What to produce =
Word for word, transcribe the data below from the line with "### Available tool" to the line with "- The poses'", keeping both of those lines.

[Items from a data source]
((

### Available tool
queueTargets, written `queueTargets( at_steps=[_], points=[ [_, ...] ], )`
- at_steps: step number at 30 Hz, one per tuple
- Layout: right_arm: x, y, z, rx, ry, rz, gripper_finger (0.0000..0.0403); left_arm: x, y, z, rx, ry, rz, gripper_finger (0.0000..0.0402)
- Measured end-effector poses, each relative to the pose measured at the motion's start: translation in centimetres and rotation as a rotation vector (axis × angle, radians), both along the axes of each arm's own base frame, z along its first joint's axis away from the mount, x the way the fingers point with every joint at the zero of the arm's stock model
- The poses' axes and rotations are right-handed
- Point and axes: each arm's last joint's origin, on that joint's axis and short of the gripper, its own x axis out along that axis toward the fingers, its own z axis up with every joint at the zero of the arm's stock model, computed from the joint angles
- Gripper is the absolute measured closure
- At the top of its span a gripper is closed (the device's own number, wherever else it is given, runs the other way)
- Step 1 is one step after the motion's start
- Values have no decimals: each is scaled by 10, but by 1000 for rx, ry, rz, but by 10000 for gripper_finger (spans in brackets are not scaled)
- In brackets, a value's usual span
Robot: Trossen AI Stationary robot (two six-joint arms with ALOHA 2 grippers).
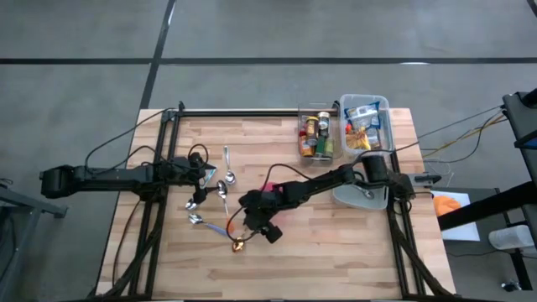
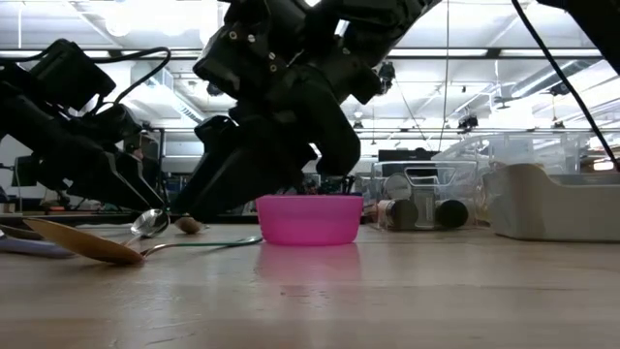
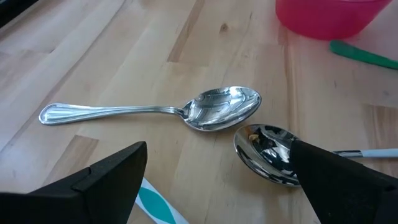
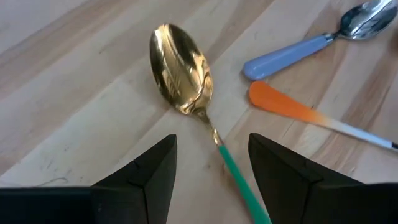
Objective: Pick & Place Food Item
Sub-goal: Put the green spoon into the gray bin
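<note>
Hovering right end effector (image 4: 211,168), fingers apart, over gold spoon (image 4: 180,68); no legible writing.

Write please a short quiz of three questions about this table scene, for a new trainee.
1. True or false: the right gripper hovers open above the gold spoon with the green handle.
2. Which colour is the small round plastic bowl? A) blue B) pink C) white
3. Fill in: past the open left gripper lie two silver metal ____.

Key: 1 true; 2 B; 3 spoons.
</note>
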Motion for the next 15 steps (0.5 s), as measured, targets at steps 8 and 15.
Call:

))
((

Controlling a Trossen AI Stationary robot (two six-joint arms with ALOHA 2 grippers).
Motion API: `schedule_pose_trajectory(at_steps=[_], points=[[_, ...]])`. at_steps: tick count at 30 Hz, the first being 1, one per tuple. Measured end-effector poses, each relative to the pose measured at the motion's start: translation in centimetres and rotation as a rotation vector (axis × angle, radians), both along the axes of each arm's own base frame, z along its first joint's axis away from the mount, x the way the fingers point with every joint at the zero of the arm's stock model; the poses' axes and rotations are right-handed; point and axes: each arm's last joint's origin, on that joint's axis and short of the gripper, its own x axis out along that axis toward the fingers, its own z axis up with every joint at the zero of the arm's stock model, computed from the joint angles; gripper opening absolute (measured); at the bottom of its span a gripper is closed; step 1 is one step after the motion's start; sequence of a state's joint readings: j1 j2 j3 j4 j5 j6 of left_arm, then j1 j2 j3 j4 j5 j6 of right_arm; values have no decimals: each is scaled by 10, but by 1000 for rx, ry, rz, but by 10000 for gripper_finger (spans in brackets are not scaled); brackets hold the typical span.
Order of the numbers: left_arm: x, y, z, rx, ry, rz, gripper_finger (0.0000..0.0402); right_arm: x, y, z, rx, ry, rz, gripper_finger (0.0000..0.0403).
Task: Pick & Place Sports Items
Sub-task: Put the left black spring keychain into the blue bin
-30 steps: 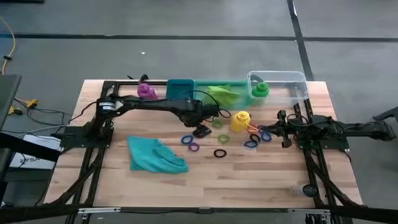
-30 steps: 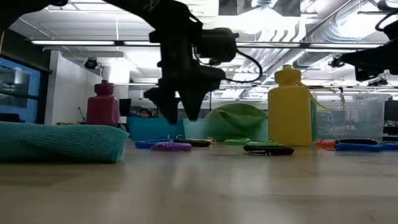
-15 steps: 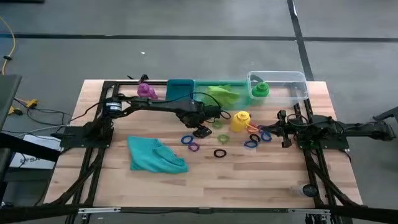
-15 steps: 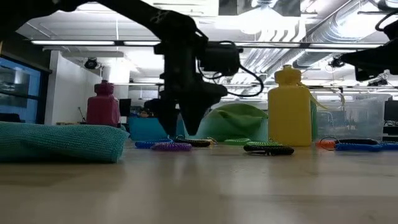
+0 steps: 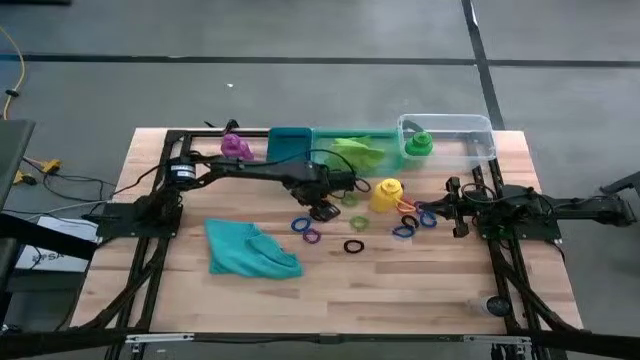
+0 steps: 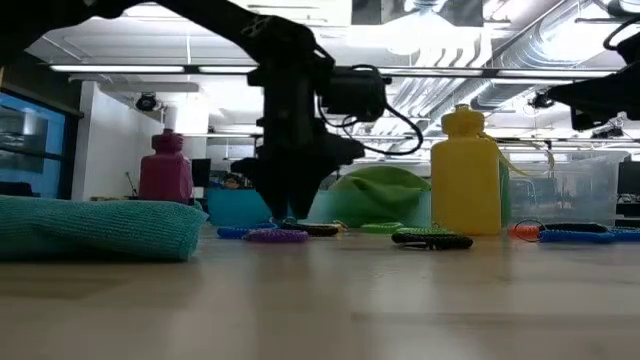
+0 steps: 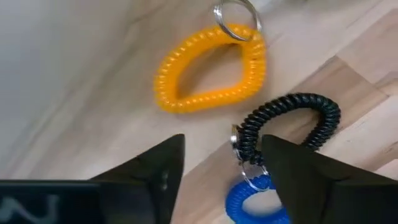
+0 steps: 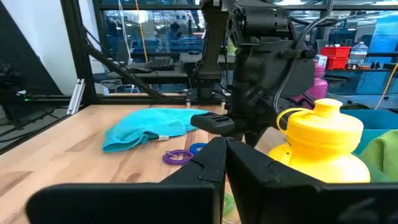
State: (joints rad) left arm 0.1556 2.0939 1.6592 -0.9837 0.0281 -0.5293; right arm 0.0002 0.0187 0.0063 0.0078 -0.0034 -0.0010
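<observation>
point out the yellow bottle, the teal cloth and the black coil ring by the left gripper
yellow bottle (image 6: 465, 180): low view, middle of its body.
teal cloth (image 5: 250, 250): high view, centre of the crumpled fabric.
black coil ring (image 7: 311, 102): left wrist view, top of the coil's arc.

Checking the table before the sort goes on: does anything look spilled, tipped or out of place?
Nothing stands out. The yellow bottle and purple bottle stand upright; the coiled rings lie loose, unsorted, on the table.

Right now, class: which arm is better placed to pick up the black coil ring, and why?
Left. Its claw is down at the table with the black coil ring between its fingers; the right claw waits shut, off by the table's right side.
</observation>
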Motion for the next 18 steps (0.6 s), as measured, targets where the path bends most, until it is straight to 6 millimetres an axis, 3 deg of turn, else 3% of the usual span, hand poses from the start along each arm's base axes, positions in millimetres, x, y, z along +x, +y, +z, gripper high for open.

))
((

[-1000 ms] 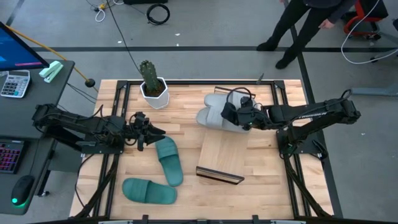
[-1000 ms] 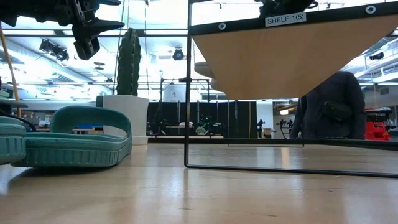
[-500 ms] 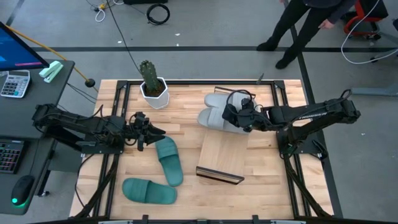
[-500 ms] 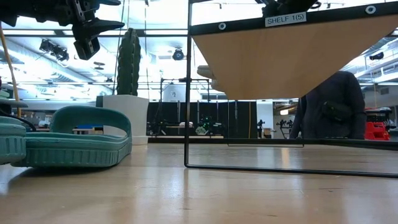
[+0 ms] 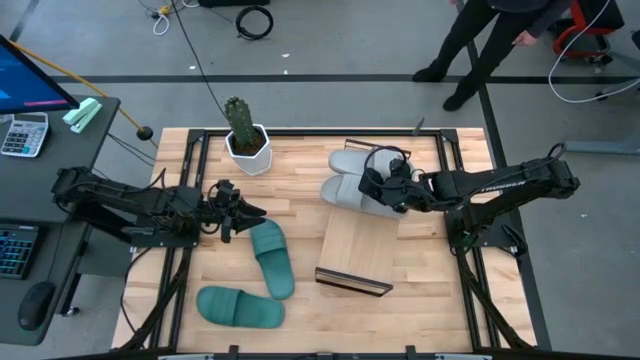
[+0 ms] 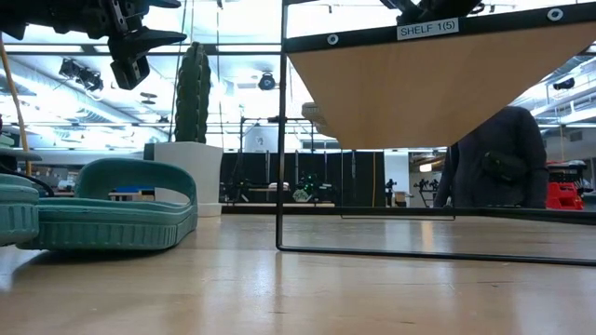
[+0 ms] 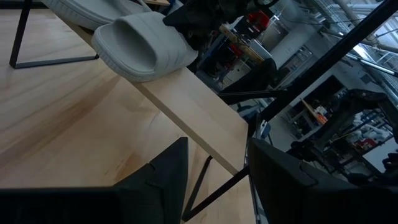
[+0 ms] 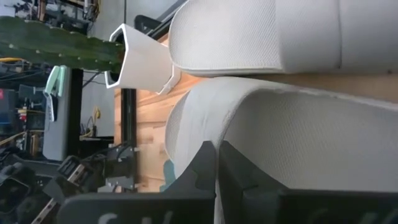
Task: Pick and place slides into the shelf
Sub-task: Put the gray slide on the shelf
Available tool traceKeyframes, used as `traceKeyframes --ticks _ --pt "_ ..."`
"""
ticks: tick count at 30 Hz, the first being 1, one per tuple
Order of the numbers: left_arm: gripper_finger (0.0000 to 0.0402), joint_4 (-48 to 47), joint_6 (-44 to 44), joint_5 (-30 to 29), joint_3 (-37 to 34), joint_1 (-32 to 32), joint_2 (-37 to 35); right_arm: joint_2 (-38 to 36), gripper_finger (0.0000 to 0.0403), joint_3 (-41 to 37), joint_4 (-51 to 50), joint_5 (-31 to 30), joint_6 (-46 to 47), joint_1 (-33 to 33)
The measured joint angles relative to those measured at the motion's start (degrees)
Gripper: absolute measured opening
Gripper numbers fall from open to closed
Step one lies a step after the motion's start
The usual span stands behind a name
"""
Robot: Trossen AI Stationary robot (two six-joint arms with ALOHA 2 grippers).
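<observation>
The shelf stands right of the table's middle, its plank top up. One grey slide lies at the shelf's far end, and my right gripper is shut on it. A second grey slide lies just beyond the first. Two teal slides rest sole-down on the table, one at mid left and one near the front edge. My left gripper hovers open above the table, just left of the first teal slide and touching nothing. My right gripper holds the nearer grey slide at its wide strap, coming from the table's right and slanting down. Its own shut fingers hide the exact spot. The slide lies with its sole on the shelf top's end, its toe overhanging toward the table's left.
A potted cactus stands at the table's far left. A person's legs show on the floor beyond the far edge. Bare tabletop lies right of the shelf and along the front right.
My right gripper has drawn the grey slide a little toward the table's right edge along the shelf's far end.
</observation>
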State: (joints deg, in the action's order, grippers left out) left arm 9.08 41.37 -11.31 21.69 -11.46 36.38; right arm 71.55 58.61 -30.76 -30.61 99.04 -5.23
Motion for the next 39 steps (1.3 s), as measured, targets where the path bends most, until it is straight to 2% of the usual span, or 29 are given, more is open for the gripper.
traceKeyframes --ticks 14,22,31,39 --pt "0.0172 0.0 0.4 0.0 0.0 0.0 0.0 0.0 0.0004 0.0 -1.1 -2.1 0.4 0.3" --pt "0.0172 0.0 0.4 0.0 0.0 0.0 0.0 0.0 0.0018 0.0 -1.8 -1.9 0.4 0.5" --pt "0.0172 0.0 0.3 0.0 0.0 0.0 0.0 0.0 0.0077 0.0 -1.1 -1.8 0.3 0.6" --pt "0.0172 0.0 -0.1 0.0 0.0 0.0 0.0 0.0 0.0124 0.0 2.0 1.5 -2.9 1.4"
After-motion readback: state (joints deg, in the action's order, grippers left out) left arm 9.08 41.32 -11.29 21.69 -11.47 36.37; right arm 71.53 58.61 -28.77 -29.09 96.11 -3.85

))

Result for this task =
### Available tool
queueTargets, written `queueTargets( at_steps=[_], points=[ [_, ...] ], )`
- at_steps: step number at 30 Hz, one per tuple
- Layout: right_arm: x, y, z, rx, ry, rz, gripper_finger (0.0000..0.0403); left_arm: x, y, z, rx, ry, rz, gripper_finger (0.0000..0.0402)
- Measured end-effector poses, each relative to the pose measured at the motion's start: translation in centimetres and rotation as a rotation vector (axis × angle, radians), both along the axes of each arm's own base frame, z along its first joint's axis away from the mount, x the way the fingers point with every joint at the zero of the arm's stock model
- The poses' axes and rotations are right-handed

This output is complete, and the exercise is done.